### Aim of the exercise
Every line in the data below has to be repeated exactly; no picture belongs in the result.

### Collected material

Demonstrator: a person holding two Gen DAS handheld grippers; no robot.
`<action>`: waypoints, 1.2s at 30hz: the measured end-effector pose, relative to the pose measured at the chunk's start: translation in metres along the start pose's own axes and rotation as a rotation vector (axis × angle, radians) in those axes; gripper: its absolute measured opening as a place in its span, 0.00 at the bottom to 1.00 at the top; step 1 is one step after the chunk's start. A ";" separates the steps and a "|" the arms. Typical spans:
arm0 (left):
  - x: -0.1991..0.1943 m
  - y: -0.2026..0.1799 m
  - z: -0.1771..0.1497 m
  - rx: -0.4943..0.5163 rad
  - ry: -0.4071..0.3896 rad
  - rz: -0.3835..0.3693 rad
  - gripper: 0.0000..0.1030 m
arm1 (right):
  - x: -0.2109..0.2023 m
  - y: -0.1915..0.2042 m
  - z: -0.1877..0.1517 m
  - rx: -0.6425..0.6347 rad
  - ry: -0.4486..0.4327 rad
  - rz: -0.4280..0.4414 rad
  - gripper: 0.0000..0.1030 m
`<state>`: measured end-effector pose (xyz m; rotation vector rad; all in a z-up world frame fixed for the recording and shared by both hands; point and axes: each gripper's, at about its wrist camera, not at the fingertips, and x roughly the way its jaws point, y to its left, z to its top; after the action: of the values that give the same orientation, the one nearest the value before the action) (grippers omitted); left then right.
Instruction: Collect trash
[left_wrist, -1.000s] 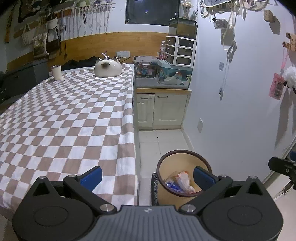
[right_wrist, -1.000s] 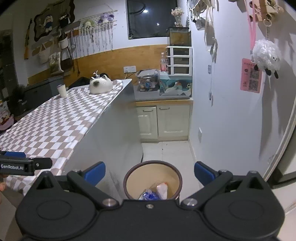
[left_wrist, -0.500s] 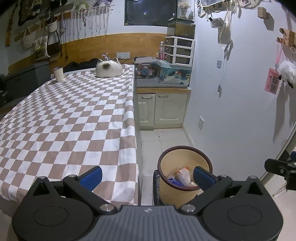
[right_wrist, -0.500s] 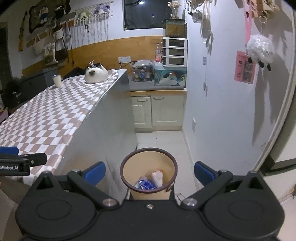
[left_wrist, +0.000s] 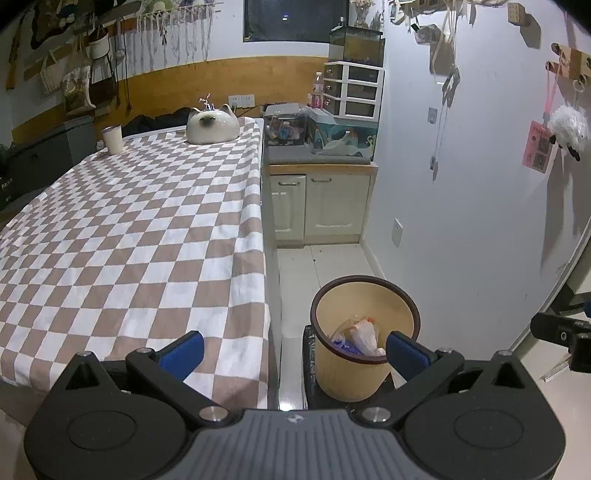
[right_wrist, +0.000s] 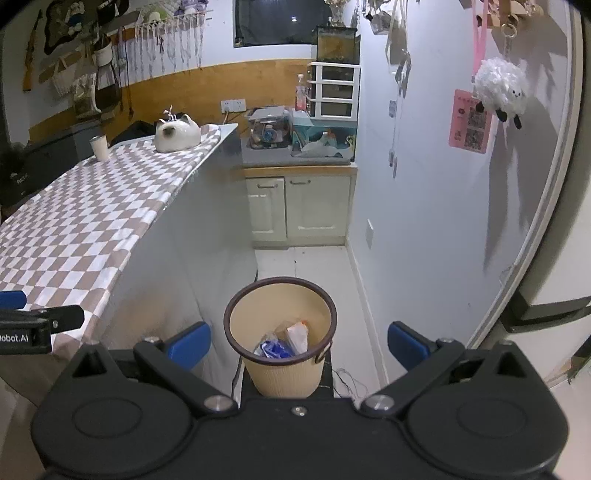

### Answer below
Demonstrator: a person holding two Gen DAS handheld grippers; no robot.
`<action>`: waypoints, 1.2s at 30hz: the measured end-effector pose, relative to the pose measured at the chunk's start: translation in metres along the start pose's own axes and rotation as a rotation vector (axis × angle, radians) in those axes; gripper: its absolute measured opening as a place in its span, 0.00 at the bottom to 1.00 at the top; step 1 is one step after the chunk's start. A ";" separates the steps and a "|" the arms. Typical spans:
arm0 (left):
  - x: -0.1991..0.1943 m
  - y: -0.2026..0.1799 m
  - z: -0.1771..0.1497 m
  - rx: -0.4943..0.5163 rad
  - ry: -0.4071..0.3896 rad
  - rz: -0.3835..0.3693 rad
  - gripper: 0.0000..0.1030 m
arm1 (right):
  - x: -0.2109..0.2023 m
  - y: -0.1915..0.2042 m
  - z: -0.1877..0.1517 m
  - rx: -0.6425..0.6347 rad
  - ry: -0.4486..0.4327 rad
  - rz: -0.4280..0.4414 rad
  - gripper: 0.0000..0.1030 m
`<state>`: measured end-effector pose (xyz m; rotation vector rad; all in a z-up world frame fixed for the recording and shared by both hands; point and axes: each gripper's, at about its wrist camera, not at the fingertips, and x roughly the way its jaws point, y to its left, z to its top; after the action: of the values that give the same orientation, the one nearest the value before the action) (grippers omitted); left then right.
Instruction: Collect trash
[left_wrist, -1.000s] 
[right_wrist, -1.000s] 
[left_wrist, -0.500s] 
[right_wrist, -0.500s] 
[left_wrist, +0.000s] 
[right_wrist, +0.000s] 

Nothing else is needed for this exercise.